[Material for the task — start]
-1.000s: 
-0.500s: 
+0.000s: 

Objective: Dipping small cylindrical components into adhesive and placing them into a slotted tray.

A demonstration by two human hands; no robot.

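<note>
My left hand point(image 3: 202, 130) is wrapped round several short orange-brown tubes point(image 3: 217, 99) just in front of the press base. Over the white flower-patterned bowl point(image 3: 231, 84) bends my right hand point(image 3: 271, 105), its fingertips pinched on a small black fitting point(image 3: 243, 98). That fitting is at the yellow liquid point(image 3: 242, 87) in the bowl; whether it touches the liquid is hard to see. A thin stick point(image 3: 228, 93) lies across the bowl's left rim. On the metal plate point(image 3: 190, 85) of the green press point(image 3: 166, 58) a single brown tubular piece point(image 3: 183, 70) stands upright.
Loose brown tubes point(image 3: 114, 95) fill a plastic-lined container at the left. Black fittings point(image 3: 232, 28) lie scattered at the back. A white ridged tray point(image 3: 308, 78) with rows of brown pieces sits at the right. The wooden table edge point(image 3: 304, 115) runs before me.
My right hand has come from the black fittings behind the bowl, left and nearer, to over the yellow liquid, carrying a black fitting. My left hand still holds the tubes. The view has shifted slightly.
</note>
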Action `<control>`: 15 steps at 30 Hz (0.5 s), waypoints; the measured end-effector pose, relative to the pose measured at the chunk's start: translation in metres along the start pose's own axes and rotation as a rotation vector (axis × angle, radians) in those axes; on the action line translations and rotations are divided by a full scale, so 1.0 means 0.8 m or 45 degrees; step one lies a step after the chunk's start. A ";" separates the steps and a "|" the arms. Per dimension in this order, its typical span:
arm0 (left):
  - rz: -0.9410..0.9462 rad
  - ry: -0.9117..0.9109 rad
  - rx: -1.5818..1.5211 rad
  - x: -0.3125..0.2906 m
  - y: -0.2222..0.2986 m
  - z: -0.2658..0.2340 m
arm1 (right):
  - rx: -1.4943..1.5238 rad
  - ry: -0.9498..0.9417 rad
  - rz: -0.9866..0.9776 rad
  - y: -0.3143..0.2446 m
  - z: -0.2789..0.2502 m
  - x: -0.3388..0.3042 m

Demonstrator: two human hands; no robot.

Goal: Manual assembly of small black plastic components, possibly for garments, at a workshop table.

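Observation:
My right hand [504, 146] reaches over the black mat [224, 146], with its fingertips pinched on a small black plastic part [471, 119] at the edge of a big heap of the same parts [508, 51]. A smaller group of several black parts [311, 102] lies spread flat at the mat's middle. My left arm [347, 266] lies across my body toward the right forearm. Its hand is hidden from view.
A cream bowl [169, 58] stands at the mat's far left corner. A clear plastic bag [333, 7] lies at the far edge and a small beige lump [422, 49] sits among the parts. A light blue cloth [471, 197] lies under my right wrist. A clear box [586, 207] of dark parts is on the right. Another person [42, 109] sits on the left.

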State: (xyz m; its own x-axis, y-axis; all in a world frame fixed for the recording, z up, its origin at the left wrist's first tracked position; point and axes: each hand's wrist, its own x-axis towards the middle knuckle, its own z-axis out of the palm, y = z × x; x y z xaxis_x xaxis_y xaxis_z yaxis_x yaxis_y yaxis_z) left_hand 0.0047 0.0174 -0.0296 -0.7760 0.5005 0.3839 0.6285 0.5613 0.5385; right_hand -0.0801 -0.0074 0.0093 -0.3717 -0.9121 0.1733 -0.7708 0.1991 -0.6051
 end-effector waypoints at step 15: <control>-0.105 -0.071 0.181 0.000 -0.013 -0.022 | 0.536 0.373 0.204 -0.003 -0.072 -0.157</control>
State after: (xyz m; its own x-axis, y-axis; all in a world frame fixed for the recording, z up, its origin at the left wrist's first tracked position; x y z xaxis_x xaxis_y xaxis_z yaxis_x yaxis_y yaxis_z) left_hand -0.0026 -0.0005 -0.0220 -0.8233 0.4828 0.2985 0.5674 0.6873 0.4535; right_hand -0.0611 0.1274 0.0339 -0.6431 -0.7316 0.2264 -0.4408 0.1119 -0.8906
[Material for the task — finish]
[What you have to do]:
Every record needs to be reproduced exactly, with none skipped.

[Answer to this problem]:
-1.000s: 
-0.500s: 
+0.000s: 

Objective: Dipping small cylindrical components into adhesive and placing them into a slotted tray.

A demonstration by two human hands; no robot.

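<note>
My left hand point(image 3: 202, 130) is wrapped round several short orange-brown tubes point(image 3: 217, 99) just in front of the press base. Over the white flower-patterned bowl point(image 3: 231, 84) bends my right hand point(image 3: 271, 105), its fingertips pinched on a small black fitting point(image 3: 243, 98). That fitting is at the yellow liquid point(image 3: 242, 87) in the bowl; whether it touches the liquid is hard to see. A thin stick point(image 3: 228, 93) lies across the bowl's left rim. On the metal plate point(image 3: 190, 85) of the green press point(image 3: 166, 58) a single brown tubular piece point(image 3: 183, 70) stands upright.
Loose brown tubes point(image 3: 114, 95) fill a plastic-lined container at the left. Black fittings point(image 3: 232, 28) lie scattered at the back. A white ridged tray point(image 3: 308, 78) with rows of brown pieces sits at the right. The wooden table edge point(image 3: 304, 115) runs before me.
My right hand has come from the black fittings behind the bowl, left and nearer, to over the yellow liquid, carrying a black fitting. My left hand still holds the tubes. The view has shifted slightly.
</note>
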Action `<control>`: 15 steps at 30 Hz (0.5 s), waypoints; the measured end-effector pose, relative to the pose measured at the chunk's start: translation in metres along the start pose's own axes and rotation as a rotation vector (axis × angle, radians) in those axes; on the action line translations and rotations are divided by a full scale, so 1.0 means 0.8 m or 45 degrees; step one lies a step after the chunk's start. A ";" separates the steps and a "|" the arms. Per dimension in this order, its typical span:
arm0 (left):
  - rz: -0.9410..0.9462 rad
  - ry: -0.9117..0.9109 rad
  - rx: -1.5818..1.5211 rad
  - x: -0.3125..0.2906 m
  - y: -0.2222..0.2986 m
  - z: -0.2658..0.2340 m
arm1 (right):
  - rx: -1.4943..1.5238 rad
  - ry: -0.9498..0.9417 rad
  - rz: -0.9866..0.9776 rad
  - y: -0.3143..0.2446 m
  - z: -0.2789..0.2502 m
  - x: -0.3388..0.3042 m

Demonstrator: two human hands; no robot.

Goal: Manual assembly of small black plastic components, possibly for garments, at a workshop table.

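Observation:
My right hand [504, 146] reaches over the black mat [224, 146], with its fingertips pinched on a small black plastic part [471, 119] at the edge of a big heap of the same parts [508, 51]. A smaller group of several black parts [311, 102] lies spread flat at the mat's middle. My left arm [347, 266] lies across my body toward the right forearm. Its hand is hidden from view.
A cream bowl [169, 58] stands at the mat's far left corner. A clear plastic bag [333, 7] lies at the far edge and a small beige lump [422, 49] sits among the parts. A light blue cloth [471, 197] lies under my right wrist. A clear box [586, 207] of dark parts is on the right. Another person [42, 109] sits on the left.
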
State: (xyz m; its own x-axis, y-axis; all in a world frame fixed for the recording, z up, its origin at the left wrist's first tracked position; point and axes: each hand's wrist, its own x-axis towards the middle knuckle, its own z-axis out of the palm, y = z × x; x y z xaxis_x xaxis_y xaxis_z yaxis_x yaxis_y yaxis_z) left_hand 0.0047 0.0174 -0.0296 -0.7760 0.5005 0.3839 0.6285 0.5613 0.5385; right_hand -0.0801 -0.0074 0.0093 -0.3717 -0.9121 0.1733 -0.7708 0.1991 -0.6051
 end-effector waypoints at step 15: <control>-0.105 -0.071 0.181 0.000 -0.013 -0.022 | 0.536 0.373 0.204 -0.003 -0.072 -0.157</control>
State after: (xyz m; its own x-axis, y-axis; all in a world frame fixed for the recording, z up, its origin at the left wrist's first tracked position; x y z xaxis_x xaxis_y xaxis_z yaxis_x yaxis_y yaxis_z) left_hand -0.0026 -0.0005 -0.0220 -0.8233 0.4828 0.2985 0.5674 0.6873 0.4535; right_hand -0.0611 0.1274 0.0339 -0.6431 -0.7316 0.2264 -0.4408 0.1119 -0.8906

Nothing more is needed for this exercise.